Question 2: My sister says all Taylors wine is good. Would you agree?

Taylors is a wine label which is well known in Australia and is one which I often recommend to customers when they are looking for a gift and want something safe. Although I am yet to actually try this brand, besides their Gewürztraminer, which disappointed me more as a varietal than a label. My approach to wine is slightly different in that often I prefer either a few wines from a winery or I may prefer a grape varietal from across a single region.

For me the grape varietal and the region are more important than the producer, however when I am at work selling wines the opposite is often the case. Taylors does produces some good wines, don’t get me wrong but there are so many other smaller boutique wineries around the same price-point in bottle shops that I would love to try before getting to the big brands. This view does make it hard to recommend wines at work as I often try and enjoy wines that my store do not carry.

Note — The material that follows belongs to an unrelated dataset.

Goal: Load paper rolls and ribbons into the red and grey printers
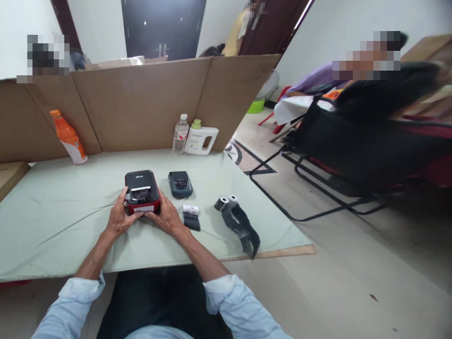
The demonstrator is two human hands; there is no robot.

Taylors 2010 Shiraz however seems to have been an exceptional vintage as I have had exceptional reviews and recommendations from customers, fellow collegues and the few bottles that I have seen in some stores seem to carry quite a few trophies, gold and silver medals. I must try and get my hands on a bottle or two from this vintage to see what all the hype around it is, even though Shiraz is not my favourite red varietal.

Question 3: What’s the optimum temperature to serve red, and white wines (Bubbly too)?

Basic: Whites and Bubbly = chilled, Reds = room temperature.

More complex: Same as above however consider these temperatures to not be reflective of your current location but rather the ambient temperatures that continental Europe would have had a few centuries ago when the basic model above was coined.

This is a topic I have been meaning to cover in a Wino101 post and will hopefully do so in the near future.

Until next time!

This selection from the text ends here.